In 2018, the Convention Secretariat, WHO, and the WHO Tobacco Laboratory Network were also invited by the COP to report on various characteristics of novel and emerging tobacco products, in particular HTPs, and to monitor market developments and the use of these products. Despite HTPs unambiguously being tobacco products, some of their product characteristics pose regulatory challenges for their definition and classification, as well as for the comprehensive application of the WHO FCTC. For that reason, the COP requested the Convention Secretariat and invited WHO to provide more information on novel tobacco products, in particular HTPs, to COP9.

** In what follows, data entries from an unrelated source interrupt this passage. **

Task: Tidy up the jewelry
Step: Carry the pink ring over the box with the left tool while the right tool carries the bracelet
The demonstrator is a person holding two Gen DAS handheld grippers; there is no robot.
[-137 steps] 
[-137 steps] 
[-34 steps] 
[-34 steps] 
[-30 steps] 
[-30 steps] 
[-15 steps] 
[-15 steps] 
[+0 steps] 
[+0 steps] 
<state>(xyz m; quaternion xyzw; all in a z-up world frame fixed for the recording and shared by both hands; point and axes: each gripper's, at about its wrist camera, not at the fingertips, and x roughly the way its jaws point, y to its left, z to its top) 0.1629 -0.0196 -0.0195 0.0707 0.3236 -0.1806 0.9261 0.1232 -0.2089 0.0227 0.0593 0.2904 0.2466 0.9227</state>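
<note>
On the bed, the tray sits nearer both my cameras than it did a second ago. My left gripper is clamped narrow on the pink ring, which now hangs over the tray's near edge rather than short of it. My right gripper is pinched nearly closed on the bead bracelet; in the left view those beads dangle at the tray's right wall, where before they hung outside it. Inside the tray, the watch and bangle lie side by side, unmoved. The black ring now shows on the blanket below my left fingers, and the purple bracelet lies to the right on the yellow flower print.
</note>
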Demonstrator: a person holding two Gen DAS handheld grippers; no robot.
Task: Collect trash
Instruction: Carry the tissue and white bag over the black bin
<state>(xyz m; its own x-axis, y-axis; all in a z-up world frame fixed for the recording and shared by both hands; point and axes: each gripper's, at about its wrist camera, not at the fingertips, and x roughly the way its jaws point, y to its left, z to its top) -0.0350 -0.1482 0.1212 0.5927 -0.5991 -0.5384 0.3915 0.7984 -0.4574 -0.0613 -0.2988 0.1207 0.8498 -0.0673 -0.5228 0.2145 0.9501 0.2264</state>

Contextualising the WHO Report on the Global Tobacco Epidemic, 2021
The focus of this report — addressing new and emerging products — is important at a time when the tobacco industry is using new strategies to position itself as a development partner. The foundation for the regulation of ENDS and HTPs, laid down by the COP, has been crucial for translating technical recommendations into political action at the national level.
The documents analysed in this chapter are the political decisions made by Parties to the WHO FCTC in relation to the regulation of ENDS and HTPs. Until solid and independent science presents a different scenario for the consideration of the Parties, these provide the regulatory options that Parties to the WHO FCTC are invited to follow. They are markers of global sentiment capable of cutting through the commercially interested noise and tobacco industry obfuscation that surrounds these products. Such decisions are influential in national regulation and can also contain legally authoritative interpretations of the WHO FCTC’s provisions.